## Task objective:
Restate word for word the entries below, starting with the line with "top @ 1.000" and continuing through the line with "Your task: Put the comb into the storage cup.". Include both of those lines and no others.

(Data excerpts)
Content starts

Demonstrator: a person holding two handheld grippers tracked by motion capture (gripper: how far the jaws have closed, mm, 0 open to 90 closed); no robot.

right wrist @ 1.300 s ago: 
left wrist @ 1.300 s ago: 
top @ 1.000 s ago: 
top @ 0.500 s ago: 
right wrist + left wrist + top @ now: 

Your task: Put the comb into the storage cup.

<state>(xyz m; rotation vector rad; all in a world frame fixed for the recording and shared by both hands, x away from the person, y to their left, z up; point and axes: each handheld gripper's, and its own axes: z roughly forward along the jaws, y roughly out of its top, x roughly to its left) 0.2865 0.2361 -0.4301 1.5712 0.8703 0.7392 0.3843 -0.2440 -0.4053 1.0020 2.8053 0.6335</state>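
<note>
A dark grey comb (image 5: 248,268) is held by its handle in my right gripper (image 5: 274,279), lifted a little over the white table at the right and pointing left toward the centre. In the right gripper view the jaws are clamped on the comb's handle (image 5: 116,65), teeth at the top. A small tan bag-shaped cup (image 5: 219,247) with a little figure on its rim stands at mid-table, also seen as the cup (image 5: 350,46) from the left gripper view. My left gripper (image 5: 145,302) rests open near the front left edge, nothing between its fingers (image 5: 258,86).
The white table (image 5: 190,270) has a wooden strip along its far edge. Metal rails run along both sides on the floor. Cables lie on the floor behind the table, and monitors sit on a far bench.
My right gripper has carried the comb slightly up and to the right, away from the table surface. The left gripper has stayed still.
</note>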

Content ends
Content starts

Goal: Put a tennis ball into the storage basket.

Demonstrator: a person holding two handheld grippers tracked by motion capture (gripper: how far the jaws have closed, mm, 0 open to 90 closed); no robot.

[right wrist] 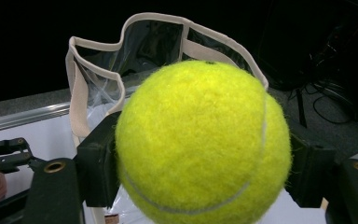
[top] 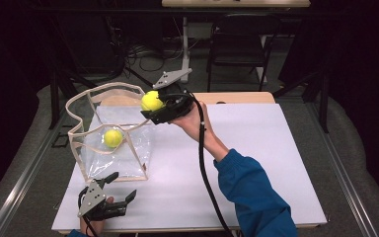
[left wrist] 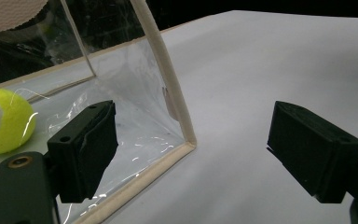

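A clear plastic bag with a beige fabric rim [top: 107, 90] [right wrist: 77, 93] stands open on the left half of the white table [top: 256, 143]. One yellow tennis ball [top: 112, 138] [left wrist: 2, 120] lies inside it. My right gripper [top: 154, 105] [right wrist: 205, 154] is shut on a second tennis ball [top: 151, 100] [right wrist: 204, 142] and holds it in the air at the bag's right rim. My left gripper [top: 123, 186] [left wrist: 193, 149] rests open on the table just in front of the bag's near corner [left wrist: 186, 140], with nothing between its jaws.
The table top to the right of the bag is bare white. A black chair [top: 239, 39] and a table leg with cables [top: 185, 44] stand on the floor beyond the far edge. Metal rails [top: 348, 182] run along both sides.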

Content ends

## Written reply:
top @ 1.000 s ago: 
top @ 0.500 s ago: 
right wrist + left wrist + top @ now: 

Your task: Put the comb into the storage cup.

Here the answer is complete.